“The accrued financial benefits of each pension plan and retirement system of the state and its political subdivisions shall be a contractual obligation thereof which shall not be diminished or impaired thereby.”
– Michigan Constitution (Article IX, Section 24)
Manhattan, San Francisco, and Boston all fit nicely within the city limits of Detroit. Those three cities have a combined population just a scosh over three million and take up a combined total of 116.96 square miles. Detroit, which handily wins the land mass prize at a staggering 139.1 square miles, enjoys a population of just under 707,000. The logistics of providing basic services (services which were planned for a population of well over 2 million) for a city that basically has no tax base have become untenable over the years, and here is where the documentarians come in. Heidi Ewing and Rachel Grady are two more in an ever increasing line of well-meaning, inventive filmmakers who do their damnedest to weave compelling portraits of this troubled/troubling city. Ultimately and sadly, they disappoint.

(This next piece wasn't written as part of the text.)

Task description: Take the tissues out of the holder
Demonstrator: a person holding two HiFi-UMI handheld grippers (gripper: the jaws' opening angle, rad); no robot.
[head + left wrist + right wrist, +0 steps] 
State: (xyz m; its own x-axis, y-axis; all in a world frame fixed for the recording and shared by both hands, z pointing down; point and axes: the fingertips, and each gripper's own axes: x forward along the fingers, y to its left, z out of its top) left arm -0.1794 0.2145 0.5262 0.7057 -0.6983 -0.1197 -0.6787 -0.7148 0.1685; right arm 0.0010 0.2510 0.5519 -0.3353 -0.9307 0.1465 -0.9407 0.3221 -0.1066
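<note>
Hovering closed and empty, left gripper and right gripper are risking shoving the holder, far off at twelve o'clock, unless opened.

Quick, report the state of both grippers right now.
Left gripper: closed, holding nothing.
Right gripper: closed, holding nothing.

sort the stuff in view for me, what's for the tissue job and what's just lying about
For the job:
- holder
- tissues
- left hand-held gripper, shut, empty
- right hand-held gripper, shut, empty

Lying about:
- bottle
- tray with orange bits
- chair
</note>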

Several decent filmmakers over the years, eager to explore the fascinating, tragic history of Detroit, have gone searching within the city for various ideas concerning the city’s best way forward. They’ve been met with mixed results, some focusing on the wisdom and experience of those who’ve lived through the region’s tumultuous history, or consulting with expert urban planners and fresh faced social scientists from urban centers that actually work and who figure there’s no reason why Detroit can’t make it. In Detropia, Ewing and Grady focus primarily on the lives to two middle-aged, upper-middle and middle-class Detroiters. One, a retired school teacher cum blues bar owner, expounds on the lack of insight and forecasting of Detroit’s auto industry, while the other, the president of a local chapter of the UAW, drives a Cadillac around the old neighborhood, recounts how vibrant and busy it used to be, and then has to inform the auto parts workers he represents that the company they’re working for basically can’t afford to do business in Detroit anymore.

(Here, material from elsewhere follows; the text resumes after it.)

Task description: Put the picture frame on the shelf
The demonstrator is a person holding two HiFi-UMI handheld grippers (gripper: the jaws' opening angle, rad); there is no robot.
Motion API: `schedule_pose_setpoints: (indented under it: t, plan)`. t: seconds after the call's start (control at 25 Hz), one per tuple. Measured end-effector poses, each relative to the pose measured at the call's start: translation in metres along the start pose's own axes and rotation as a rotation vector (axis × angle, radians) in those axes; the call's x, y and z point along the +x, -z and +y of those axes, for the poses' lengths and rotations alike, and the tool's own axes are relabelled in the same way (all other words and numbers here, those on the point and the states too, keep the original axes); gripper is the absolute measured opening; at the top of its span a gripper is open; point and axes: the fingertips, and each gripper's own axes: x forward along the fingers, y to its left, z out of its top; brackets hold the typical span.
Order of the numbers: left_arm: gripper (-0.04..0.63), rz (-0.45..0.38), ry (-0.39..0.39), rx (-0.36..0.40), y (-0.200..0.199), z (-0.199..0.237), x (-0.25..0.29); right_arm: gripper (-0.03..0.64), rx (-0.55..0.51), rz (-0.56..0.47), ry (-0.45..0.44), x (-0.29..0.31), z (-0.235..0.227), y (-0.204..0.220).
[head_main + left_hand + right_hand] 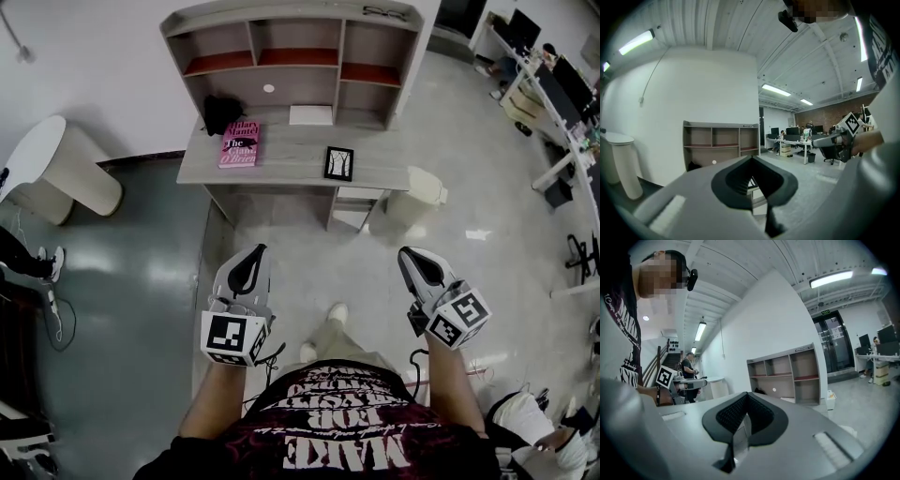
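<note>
Apparently left gripper (257,250) and right gripper (406,252) fingers (733,416) sit closed, far from picture frame (338,163).

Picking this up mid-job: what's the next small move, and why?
Probably step toward the desk and open the right gripper: the picture frame sits on the desk, far ahead of the jaws, and that gripper is shut and empty.

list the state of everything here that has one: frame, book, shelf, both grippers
picture frame: on the desk near its front edge, not yet on the shelf, untouched
pink book: closed, cover up, on the desk
shelf: open-fronted, upper compartments look empty
left gripper: fingers together, holding nothing, short of the desk
right gripper: fingers together, holding nothing, short of the desk
</note>
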Motion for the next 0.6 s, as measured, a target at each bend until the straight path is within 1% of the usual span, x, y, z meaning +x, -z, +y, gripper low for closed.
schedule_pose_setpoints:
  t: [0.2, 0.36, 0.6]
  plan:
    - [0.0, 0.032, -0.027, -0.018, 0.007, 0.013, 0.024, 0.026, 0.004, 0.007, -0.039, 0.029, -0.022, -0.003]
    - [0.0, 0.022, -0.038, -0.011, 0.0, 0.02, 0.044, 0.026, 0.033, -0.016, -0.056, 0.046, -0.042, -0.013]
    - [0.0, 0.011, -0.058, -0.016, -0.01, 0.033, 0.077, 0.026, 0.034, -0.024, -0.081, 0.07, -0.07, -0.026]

At this point, some context for various reasons the auto industry collapsed might have been helpful, other than the pat implication that businesses that move out of Detroit are selling out the population, fueled by their own greed and callous wants. The problem is, this reasoning has more of a cartoonish quality than a perceptive one. In practice, any theory of social activity that’s premised on one side of a negotiation being purely sadistic and evil won’t really engage a viewer. Auto parts companies leave areas that have become toxic to their ability to remain in business; herein lies an interesting area of debate that there is no shortage of disparate, intelligent voices within the city limits of Detroit that one could easily consult. However, Grady and Ewing seem unable to decide whether they’re making an artful video portrait of Detroit, or whether they’re actually trying to provide an argument for why Detroit’s fucked and how to unfuck it. The city has stratified in ways no one adequately saw coming, a maze of somewhat vibrant neighborhoods surrounded by miles of nothing. Recently, the city has been unable to even keep street lights on, which is one of the most sensational and easy analogies for the city’s health in general, one which isn’t lost on the filmmakers.

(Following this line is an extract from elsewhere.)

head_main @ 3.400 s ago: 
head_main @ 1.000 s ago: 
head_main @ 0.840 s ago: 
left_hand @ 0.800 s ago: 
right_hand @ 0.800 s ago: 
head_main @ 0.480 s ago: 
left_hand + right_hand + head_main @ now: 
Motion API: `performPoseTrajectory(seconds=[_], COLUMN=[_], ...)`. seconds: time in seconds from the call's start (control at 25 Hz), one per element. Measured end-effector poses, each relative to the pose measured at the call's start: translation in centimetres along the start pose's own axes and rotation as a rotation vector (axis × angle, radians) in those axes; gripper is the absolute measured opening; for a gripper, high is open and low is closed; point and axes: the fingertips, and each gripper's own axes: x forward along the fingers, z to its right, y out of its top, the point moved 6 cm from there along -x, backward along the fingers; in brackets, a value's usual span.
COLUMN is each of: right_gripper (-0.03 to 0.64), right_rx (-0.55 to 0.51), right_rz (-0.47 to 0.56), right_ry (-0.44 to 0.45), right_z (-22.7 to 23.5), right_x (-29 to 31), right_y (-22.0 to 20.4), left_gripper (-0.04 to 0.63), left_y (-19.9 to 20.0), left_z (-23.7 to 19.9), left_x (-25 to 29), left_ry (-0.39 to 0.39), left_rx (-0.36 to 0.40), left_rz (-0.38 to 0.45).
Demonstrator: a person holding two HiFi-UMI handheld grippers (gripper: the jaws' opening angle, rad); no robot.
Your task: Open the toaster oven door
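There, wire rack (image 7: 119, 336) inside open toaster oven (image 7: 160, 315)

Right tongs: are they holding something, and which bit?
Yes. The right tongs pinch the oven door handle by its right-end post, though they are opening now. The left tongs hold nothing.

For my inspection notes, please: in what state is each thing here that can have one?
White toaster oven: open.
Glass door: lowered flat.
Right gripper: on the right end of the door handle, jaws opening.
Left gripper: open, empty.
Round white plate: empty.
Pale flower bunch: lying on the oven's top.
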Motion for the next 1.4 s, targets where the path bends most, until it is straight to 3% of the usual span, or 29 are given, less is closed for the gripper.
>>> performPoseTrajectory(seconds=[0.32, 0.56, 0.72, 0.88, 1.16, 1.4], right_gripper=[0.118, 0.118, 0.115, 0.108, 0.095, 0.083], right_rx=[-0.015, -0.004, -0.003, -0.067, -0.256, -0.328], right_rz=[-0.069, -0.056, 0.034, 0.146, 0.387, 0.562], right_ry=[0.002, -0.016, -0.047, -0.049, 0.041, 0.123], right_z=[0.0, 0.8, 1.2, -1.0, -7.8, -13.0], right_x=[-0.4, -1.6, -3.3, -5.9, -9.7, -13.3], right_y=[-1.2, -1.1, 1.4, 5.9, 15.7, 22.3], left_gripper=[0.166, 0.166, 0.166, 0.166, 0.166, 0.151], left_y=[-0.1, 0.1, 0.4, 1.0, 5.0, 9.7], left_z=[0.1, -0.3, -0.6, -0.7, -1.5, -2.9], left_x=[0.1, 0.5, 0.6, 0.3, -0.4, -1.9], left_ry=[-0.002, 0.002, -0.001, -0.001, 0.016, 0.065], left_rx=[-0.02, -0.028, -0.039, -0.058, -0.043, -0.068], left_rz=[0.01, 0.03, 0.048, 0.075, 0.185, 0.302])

The story that Detropia fails to tell, and the one which is most obvious to anyone familiar with the City of Detroit, concerns the crippling legacy costs facing the automakers there to be sure, but, more importantly, which have left the city with an unimaginably huge and seemingly insurmountable debt that isn’t going to go away simply by encouraging more young couples with gold-spray-painted facemasks and plenty of free time to move into the numerous inexpensive lofts. Ewing and Grady’s mistake is in pointing out the dire situation that faces Detroit, and then taking the easy way out and blaming the ownership of the automobile industry. Like most easy answers, it’s kind of insulting to those who are actually living with the unpleasant quotidian realities of this colossal rust belt fallout.